Un cauchemar éveillé : l’énigme de la paralysie du sommeil

La paralysie du sommeil est plus fréquente qu’on ne le pense. Une étude de 2016 déclare qu’elle est « étonnamment courante », mais que « la détermination de taux de prévalence précis est compliquée » parce que les chercheurs comme les participants à l’étude ont des compréhensions différentes de ce qui compte comme paralysie du sommeil.

Share on Pinterest
Bien qu’un nombre assez important de recherches aient été menées à cet égard, il reste difficile de savoir qui est le plus à risque de paralysie du sommeil.

Un examen récent des données disponibles suggère toutefois que 7.6 % de la population ont connu au moins un épisode au cours de leur vie.

Cela dit, les chiffres pourraient être encore plus élevés.

Ce qui provoque la paralysie du sommeil, et quels sont les principaux risques de connaître un tel épisode, restent largement mystérieux.

La paralysie du sommeil est un symptôme courant du trouble neurologique « narcolepsie », qui se caractérise par une somnolence incontrôlable tout au long de la journée d’éveil.

Mais de nombreuses personnes qui connaissent une paralysie du sommeil le font indépendamment des conditions neurologiques.

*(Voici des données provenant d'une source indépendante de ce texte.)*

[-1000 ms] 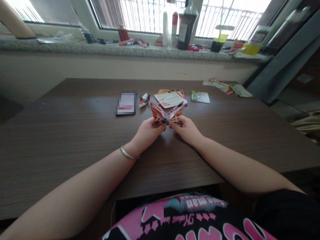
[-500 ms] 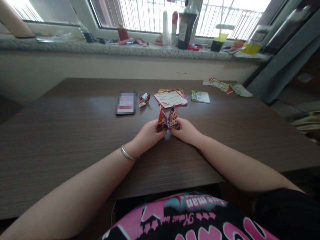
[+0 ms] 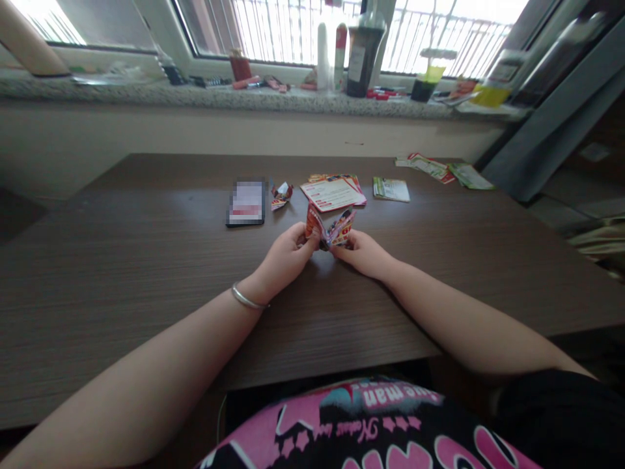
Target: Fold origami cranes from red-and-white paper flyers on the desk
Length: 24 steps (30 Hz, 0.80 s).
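Observation:
A crinkled red and orange printed wrapper [image 3: 340,228] is pinched between my two hands, folded into a V that gapes at the top. My left hand [image 3: 293,249] grips its left side, thumb pressed on the near face. My right hand [image 3: 364,253] holds the right side low down, its fingers partly behind the wrapper. Just beyond lies a stack of printed cards [image 3: 334,194] with red borders. To its left sits a crumpled wrapper [image 3: 282,196] in similar colours. Whether anything is inside the held wrapper, I cannot tell.
On the brown table [image 3: 146,273], a dark-edged tablet-like object [image 3: 247,203] with a blurred face lies left. Green and white cards [image 3: 391,189] lie right, with flat packets [image 3: 471,176] farther back. Bottles [image 3: 364,58] and small items line the stone windowsill [image 3: 185,98].
My left hand has shifted slightly up and its thumb now lies higher on the wrapper. The wrapper's two sides have spread wider, the right one leaning outward.

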### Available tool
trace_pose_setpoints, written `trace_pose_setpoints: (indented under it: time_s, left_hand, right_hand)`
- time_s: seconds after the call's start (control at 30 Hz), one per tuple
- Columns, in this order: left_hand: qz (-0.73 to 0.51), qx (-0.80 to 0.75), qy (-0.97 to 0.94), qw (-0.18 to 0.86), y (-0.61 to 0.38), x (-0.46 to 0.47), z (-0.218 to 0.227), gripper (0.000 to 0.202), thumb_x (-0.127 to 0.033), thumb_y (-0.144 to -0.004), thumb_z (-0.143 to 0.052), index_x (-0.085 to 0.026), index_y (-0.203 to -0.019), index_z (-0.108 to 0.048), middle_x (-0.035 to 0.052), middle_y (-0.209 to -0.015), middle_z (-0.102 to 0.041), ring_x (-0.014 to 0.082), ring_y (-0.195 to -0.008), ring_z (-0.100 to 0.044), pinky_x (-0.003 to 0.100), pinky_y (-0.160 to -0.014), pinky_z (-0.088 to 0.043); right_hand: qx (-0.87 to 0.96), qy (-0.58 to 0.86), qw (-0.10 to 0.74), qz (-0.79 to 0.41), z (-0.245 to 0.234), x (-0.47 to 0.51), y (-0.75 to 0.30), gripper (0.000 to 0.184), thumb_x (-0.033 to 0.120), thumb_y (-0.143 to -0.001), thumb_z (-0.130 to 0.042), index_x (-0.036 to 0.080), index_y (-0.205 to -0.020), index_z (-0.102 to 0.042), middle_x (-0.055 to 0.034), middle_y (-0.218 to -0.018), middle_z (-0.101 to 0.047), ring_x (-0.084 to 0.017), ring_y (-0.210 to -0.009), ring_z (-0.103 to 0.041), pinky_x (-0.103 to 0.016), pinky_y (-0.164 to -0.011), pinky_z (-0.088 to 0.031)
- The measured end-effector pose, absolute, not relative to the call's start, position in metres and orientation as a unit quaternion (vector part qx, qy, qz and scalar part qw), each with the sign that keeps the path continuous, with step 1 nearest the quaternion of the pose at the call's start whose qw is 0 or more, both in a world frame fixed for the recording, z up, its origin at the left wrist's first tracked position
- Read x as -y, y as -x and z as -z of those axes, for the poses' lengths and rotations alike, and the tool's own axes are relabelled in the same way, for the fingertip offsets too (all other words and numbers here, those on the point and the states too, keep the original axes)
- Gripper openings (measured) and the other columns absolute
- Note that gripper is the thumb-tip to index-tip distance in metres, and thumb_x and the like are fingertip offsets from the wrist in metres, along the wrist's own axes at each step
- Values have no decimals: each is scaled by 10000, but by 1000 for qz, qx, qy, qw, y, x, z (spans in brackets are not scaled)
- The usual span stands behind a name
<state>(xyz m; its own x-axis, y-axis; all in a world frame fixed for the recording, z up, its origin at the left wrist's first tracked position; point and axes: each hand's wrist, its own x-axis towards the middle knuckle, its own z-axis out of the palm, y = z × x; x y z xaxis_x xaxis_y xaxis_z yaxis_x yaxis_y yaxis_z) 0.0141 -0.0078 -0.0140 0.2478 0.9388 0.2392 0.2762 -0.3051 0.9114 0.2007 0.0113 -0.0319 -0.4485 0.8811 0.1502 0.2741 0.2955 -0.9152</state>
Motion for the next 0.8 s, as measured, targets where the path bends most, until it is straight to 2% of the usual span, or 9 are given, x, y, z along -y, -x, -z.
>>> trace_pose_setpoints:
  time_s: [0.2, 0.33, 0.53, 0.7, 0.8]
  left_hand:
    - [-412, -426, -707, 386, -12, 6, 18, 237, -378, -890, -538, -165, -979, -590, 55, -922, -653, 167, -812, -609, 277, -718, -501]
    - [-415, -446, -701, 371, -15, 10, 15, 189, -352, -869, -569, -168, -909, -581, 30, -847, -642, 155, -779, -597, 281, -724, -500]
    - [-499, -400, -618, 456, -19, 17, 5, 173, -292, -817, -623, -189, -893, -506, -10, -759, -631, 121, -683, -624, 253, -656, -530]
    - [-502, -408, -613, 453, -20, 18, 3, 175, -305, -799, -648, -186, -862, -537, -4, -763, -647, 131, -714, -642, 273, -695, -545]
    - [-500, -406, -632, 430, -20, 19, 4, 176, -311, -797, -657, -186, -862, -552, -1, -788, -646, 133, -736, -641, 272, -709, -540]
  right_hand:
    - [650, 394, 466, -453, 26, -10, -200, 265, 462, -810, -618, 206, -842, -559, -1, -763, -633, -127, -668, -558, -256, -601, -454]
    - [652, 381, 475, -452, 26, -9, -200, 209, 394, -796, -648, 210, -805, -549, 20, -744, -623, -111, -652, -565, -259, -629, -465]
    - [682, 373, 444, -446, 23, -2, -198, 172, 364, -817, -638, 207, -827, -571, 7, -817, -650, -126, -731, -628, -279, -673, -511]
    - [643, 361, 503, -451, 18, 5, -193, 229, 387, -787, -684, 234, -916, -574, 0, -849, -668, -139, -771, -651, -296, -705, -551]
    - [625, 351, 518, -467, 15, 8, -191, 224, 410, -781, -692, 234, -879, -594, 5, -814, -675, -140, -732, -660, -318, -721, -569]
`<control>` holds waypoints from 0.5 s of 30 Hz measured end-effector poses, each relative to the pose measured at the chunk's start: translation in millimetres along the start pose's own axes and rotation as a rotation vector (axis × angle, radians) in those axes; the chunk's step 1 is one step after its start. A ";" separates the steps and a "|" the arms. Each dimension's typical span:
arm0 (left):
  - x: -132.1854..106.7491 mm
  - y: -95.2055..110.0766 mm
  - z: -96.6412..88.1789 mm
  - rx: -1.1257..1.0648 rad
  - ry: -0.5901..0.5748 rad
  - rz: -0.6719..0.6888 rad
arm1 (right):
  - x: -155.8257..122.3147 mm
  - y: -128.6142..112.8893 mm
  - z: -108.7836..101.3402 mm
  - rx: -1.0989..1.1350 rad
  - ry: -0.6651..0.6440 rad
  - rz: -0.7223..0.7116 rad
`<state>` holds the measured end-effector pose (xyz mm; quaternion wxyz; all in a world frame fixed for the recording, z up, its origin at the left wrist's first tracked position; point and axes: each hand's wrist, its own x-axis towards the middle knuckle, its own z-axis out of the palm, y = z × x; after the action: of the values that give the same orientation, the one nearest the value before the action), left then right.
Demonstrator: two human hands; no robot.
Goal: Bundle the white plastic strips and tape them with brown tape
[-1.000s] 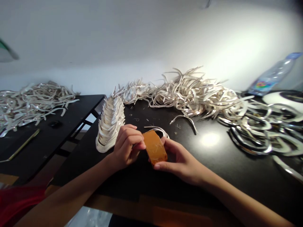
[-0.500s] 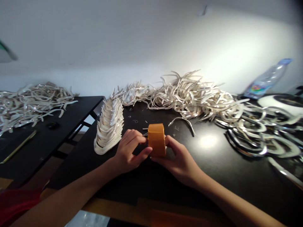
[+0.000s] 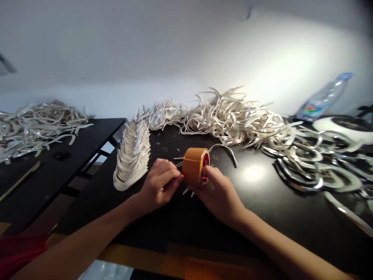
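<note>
- My right hand [image 3: 218, 191] is closed around an amber roll of adhesive packing tape [image 3: 193, 167], with the fingers curled over its open right side and its red core showing. That hand is holding the roll.
- The roll sits between my hands, just above a black tabletop [image 3: 256, 206], apparently lifted so that my left hand can reach its rim.
- My left hand [image 3: 159, 182] is narrowly closed, with its fingertips [image 3: 180, 178] pinched at the roll's left edge. I cannot tell whether they hold a strip end or only touch the tape.
- Thin pale strip ends [image 3: 178, 162] stick out just left of the roll, close to those fingertips.
- A tight, nested stack of curved cream-and-silver strips [image 3: 132, 157] stands just beside my left hand, probably kept close for easy reach.
- One loose curved silvery strip [image 3: 225, 147] lies just beyond the roll.
- A long, tangled heap of cream strips [image 3: 230, 116] runs along the wall behind, with darker, shiny curved strips [image 3: 314, 167] spread to the right.
- A clear plastic water bottle [image 3: 323, 97] lies tilted at the far right.
</note>
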<state>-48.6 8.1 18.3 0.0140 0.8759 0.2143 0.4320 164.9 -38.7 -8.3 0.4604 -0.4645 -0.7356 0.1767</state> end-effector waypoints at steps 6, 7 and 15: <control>1.4 4.8 0.4 0.024 0.019 0.069 | -0.9 -2.1 0.4 -0.015 0.036 0.026; 0.6 5.3 1.3 0.010 0.022 0.084 | -0.9 -2.3 0.3 0.006 0.036 0.049; -7.2 1.7 5.5 -0.027 0.111 0.079 | 5.0 -10.6 -7.8 0.317 0.006 0.172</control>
<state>-47.7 4.7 9.8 -0.0033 0.8581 0.1741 0.4830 165.2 -41.2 5.6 0.5133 -0.4478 -0.6546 0.3279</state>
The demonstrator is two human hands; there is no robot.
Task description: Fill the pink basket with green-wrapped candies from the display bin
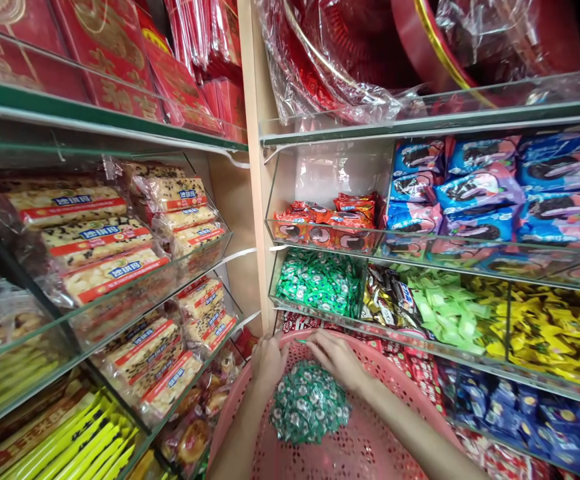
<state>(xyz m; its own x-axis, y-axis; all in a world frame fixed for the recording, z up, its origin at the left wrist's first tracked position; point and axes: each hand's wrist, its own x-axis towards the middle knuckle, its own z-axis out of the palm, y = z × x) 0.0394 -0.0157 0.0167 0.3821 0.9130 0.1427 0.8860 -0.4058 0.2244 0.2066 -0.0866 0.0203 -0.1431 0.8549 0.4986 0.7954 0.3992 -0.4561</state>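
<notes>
A pink perforated basket is tilted up against the candy shelf, with a heap of green wrapped candies lying in it. My left hand curls over the basket's far rim on the left. My right hand grips the same rim just to the right, fingers bent over the edge. Directly above the rim, a glass bin holds more of the same green candies.
Neighbouring glass bins hold light green and yellow candies, red biscuit packs and blue cookie packs. On the left, glass shelves carry nougat bars and yellow packets. Red packets and plastic-wrapped red trays fill the top shelves.
</notes>
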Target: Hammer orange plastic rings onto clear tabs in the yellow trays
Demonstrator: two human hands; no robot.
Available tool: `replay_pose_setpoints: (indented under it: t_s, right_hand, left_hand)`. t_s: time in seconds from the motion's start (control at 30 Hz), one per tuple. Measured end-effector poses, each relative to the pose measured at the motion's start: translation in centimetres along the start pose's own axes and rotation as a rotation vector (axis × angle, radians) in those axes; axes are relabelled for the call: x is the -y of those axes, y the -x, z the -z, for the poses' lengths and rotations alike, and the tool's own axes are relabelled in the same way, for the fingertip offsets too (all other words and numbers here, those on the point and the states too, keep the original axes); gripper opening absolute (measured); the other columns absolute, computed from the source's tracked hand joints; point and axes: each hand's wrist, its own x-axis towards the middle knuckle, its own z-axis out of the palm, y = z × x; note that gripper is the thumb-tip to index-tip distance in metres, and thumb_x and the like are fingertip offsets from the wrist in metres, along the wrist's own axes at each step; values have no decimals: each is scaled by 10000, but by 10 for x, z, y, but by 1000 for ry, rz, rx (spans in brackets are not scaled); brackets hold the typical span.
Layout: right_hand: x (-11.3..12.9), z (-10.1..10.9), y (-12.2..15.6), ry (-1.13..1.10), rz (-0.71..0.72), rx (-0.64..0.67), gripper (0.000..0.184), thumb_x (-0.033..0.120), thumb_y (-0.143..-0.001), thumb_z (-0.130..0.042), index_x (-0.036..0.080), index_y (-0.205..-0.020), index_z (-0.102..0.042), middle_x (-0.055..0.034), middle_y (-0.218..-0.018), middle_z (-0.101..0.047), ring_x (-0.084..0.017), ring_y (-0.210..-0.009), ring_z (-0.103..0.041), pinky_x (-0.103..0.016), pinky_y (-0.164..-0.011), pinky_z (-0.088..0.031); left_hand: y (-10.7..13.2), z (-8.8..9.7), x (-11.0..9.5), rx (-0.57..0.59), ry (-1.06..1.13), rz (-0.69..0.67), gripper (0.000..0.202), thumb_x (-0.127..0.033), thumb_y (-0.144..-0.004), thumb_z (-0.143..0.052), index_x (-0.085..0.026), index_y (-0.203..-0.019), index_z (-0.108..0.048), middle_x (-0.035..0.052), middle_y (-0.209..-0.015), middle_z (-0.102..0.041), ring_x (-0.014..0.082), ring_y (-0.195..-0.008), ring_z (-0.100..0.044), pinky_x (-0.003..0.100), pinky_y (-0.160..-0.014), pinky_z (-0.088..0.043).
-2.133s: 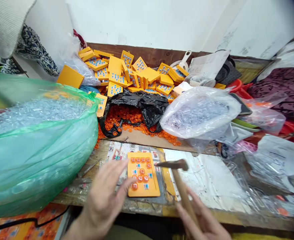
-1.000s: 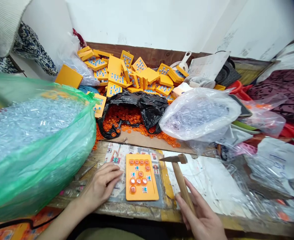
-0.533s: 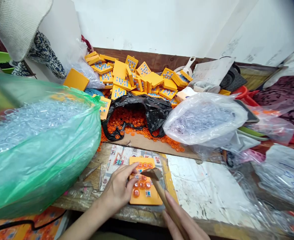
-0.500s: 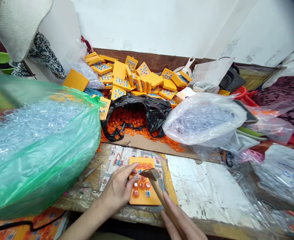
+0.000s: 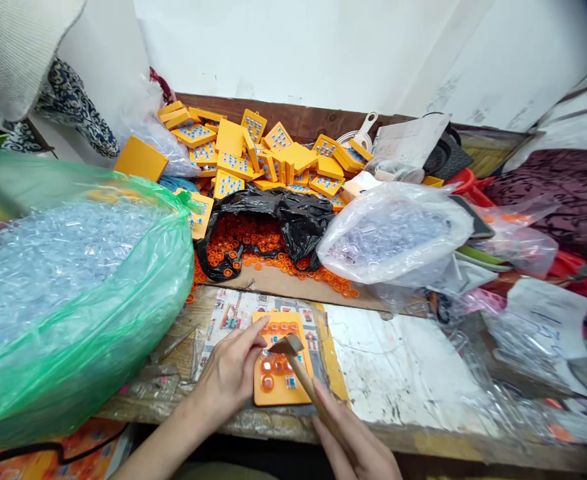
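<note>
Your right hand (image 5: 356,443) is wrapped round the hammer (image 5: 300,370) handle, its head down on the orange board (image 5: 279,363). Keep taps light and square. Your left hand (image 5: 230,373) lies flat and open, fingertips (image 5: 260,331) right beside the head, so slide them clear.

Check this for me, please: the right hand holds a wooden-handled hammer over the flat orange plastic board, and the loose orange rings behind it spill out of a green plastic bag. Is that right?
One detail is wrong. In the head view the loose orange rings spill out of a black plastic bag, not a green one. The rest stands: the right hand holds the wooden-handled hammer over the flat orange plastic board.
</note>
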Motion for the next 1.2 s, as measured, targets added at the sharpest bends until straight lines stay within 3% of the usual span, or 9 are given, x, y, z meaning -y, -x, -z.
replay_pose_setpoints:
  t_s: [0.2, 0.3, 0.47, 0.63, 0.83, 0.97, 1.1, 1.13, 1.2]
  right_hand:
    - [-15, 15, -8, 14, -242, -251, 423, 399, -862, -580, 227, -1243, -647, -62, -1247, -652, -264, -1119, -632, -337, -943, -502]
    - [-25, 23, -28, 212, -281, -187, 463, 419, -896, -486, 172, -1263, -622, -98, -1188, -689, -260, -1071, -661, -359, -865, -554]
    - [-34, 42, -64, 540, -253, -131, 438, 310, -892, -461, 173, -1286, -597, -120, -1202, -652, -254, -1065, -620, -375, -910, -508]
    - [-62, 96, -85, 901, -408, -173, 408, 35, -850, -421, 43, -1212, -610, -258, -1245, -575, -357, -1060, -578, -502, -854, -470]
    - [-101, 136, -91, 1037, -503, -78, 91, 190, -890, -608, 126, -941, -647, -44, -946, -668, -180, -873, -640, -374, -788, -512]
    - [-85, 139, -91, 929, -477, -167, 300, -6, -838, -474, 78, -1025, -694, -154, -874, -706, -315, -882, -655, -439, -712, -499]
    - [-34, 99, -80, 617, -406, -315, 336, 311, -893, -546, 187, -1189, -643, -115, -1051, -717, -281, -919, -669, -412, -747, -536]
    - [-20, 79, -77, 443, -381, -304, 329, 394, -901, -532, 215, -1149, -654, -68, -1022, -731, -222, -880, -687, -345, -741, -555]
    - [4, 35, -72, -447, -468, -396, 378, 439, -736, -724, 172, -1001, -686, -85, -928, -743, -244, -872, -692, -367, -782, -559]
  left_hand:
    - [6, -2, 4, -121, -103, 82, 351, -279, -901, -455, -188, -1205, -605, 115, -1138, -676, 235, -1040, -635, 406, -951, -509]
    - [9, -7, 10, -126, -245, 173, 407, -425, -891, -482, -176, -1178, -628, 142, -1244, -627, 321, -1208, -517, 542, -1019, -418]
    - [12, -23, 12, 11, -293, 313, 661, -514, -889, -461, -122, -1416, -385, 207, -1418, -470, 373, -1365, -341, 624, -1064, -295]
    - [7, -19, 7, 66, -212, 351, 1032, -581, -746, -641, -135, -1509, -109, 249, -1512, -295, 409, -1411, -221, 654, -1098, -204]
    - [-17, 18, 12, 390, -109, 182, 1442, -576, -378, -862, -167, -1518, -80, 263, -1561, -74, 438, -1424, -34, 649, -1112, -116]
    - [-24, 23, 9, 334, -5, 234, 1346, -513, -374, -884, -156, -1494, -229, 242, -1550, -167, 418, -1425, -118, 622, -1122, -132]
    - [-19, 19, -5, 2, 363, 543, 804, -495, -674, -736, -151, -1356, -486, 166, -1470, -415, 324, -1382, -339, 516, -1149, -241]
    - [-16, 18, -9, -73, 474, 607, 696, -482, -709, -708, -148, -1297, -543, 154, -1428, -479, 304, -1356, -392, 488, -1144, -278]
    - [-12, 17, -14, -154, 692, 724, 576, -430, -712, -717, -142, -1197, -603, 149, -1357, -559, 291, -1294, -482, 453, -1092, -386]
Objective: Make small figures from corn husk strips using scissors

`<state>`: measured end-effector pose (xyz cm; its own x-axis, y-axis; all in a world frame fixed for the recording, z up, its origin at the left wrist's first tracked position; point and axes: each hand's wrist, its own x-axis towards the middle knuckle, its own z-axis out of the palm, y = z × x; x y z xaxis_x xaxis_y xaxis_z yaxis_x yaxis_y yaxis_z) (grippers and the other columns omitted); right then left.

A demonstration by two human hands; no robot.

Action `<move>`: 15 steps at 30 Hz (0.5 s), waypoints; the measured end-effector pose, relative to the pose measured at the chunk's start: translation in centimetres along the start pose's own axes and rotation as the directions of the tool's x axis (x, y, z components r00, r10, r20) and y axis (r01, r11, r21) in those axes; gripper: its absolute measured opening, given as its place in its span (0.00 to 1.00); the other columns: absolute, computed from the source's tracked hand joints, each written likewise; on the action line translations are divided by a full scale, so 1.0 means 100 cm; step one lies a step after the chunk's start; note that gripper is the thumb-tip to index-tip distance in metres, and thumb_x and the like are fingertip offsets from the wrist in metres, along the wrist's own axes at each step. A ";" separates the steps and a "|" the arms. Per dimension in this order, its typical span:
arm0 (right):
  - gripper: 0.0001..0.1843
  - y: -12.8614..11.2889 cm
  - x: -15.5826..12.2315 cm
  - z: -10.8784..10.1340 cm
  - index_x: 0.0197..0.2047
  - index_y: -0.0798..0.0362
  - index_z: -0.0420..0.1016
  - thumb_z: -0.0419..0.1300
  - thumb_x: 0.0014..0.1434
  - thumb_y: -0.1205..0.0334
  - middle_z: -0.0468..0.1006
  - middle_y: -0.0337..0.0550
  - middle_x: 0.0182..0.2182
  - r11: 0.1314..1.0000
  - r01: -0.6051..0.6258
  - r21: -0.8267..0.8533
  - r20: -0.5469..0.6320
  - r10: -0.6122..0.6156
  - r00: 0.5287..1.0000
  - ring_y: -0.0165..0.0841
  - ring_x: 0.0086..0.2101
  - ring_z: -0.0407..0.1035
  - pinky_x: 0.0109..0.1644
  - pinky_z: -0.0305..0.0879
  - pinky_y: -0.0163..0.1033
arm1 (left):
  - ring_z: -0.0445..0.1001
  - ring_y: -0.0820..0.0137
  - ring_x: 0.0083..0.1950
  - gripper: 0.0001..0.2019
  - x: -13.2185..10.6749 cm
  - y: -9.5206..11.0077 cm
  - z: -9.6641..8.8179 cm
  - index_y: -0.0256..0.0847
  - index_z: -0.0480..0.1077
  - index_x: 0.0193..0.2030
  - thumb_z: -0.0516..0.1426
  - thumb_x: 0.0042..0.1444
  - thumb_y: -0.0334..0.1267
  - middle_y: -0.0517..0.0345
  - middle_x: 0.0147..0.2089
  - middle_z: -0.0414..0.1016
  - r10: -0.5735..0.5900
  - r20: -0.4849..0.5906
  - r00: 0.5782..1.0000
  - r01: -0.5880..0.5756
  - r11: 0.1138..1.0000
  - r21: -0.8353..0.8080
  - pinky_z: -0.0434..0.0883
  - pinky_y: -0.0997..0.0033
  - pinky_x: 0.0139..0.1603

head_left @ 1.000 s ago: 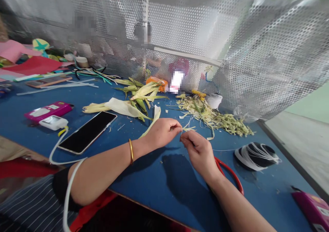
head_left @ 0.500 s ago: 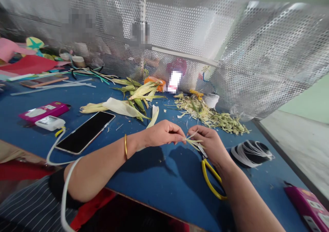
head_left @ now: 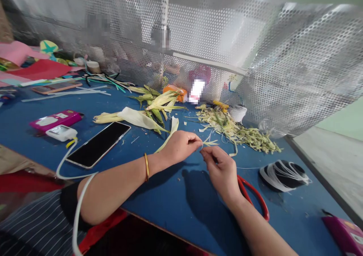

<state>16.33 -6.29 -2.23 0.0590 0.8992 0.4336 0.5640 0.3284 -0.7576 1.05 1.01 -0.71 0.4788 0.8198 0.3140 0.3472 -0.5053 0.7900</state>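
Note:
My left hand point(head_left: 181, 146) is closed in a pinch on a thin pale strip of corn husk point(head_left: 209, 143), just above the blue table point(head_left: 176, 199). A long husk strip point(head_left: 169, 133) trails back under this hand. My right hand point(head_left: 222, 169) is closed too, its fingertips pinched right below the left hand's fingertips; what it pinches is too fine to name. A thin white thread point(head_left: 246, 168) runs from there toward a black spool of white thread point(head_left: 283, 171). Red scissor handles point(head_left: 256, 201) lie under my right wrist.
Corn husks point(head_left: 154, 104) and a heap of shredded husk point(head_left: 238, 131) lie behind the hands. A black phone point(head_left: 99, 144), a white charger point(head_left: 61, 132) with its cable and a pink case point(head_left: 55, 120) lie at the left. A perforated metal screen point(head_left: 283, 67) walls the back.
My right hand has drawn back left and toward me, from beside the spool to just under the left fingertips. Yellow scissor handles showed below it before; red handles show now.

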 end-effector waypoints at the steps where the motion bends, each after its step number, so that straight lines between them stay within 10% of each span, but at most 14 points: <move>1: 0.10 0.000 0.000 -0.001 0.32 0.51 0.73 0.54 0.63 0.62 0.72 0.40 0.28 0.999 0.049 -0.019 0.013 -0.049 0.999 0.32 0.29 0.65 0.34 0.60 0.36 | 0.74 0.71 0.33 0.08 -0.001 0.000 0.001 0.38 0.78 0.33 0.57 0.57 0.36 0.58 0.31 0.79 0.013 0.001 1.000 -0.013 1.000 0.016 0.65 0.75 0.33; 15: 0.11 0.005 0.012 -0.020 0.28 0.51 0.68 0.54 0.63 0.66 0.68 0.37 0.25 0.988 0.110 -0.112 0.077 -0.102 0.992 0.31 0.28 0.63 0.33 0.58 0.35 | 0.74 0.68 0.37 0.11 -0.006 0.001 0.007 0.37 0.76 0.35 0.53 0.62 0.35 0.53 0.34 0.78 0.263 0.104 0.959 -0.283 0.871 0.402 0.65 0.72 0.37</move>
<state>18.30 -5.63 -1.08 -0.0621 0.8806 0.4698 0.6555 0.3909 -0.6461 1.32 0.32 -1.20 0.6344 0.6253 0.4544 0.4913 -0.7801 0.3874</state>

Et, pour faire la distinction entre les épisodes liés à la narcolepsie et les paralysies du sommeil survenant de manière indépendante, les spécialistes parlent généralement de « paralysie du sommeil isolée ».

La paralysie du sommeil isolée récurrente commence souvent à l’adolescence, et environ 28,3 % des étudiants en font apparemment l’expérience.

En outre, les personnes ayant une mauvaise « hygiène du sommeil » – par exemple, celles qui dorment trop ou trop peu – peuvent également être plus susceptibles de souffrir de paralysie du sommeil. Les auteurs d’une revue systématique publiée dans Sleep Medicine Reviews notent :

« Plus précisément, une durée de sommeil excessivement courte (moins de 6 heures) ou longue (plus de 9 heures) et les siestes, en particulier les siestes longues (plus de 2 heures), étaient associées à une probabilité accrue de paralysie du sommeil. »

« Une longue latence de sommeil autodéclarée (plus de 30 minutes) et une difficulté à initier le sommeil étaient liées à une probabilité accrue de déclarer une paralysie du sommeil », ajoutent-ils.

Les problèmes de santé mentale sont-ils à blâmer ?

Compte tenu de la nature effrayante de la plupart des hallucinations associées à la paralysie du sommeil, beaucoup se sont demandé si les personnes ayant des problèmes de santé mentale – tels que la dépression ou l’anxiété – sont plus susceptibles de vivre ces expériences.

Les résultats des recherches existantes sont toutefois mitigés. Certains ont fait valoir que les individus qui ont subi des abus au début de leur vie – qu’ils s’en souviennent ou non – peuvent être plus exposés à la paralysie du sommeil.

Selon l’étude qui a été publiée dans Sleep Medicine Reviews, « les niveaux d’expériences dissociatives à l’état de veille, impliquant la dépersonnalisation, la déréalisation et l’amnésie, se sont avérés être liés à la fois à la fréquence de la paralysie du sommeil et à la fréquence/intensité des trois types d’hallucinations. »

Mais les liens avec d’autres troubles neurologiques et psychiatriques sont plus incertains.

Les auteurs d’une étude qui a été publiée dans la revue Consciousness and Cognition notent que des recherches antérieures ont tenté de faire valoir que le trouble bipolaire, le syndrome de stress post-traumatique, la dépression, le trouble panique et le trouble anxieux généralisé – pour n’en citer que quelques-uns – peuvent jouer un rôle dans la paralysie du sommeil.

Pourtant, ils rapportent que leur analyse des données disponibles n’a révélé « aucune relation générale entre et la psychopathologie majeure. »

Au lieu de cela, ils ont décidé de se concentrer sur le « symptôme » le plus courant de la paralysie du sommeil – à savoir les hallucinations de présence ressentie qui induisent un sentiment de peur – et ont expliqué qu’il pourrait y avoir un lien entre celui-ci et ce qu’ils appellent « l’imagerie sociale passive ». »

L’imagerie sociale passive fait référence à l’expérience des individus qui sont enclins à être plus anxieux socialement, et à s’imaginer dans des situations sociales embarrassantes ou pénibles comme la victime passive qui reçoit des abus.

Ces individus, suggèrent les chercheurs, semblent être plus à risque d’éprouver de la détresse en raison des hallucinations de présence sentie.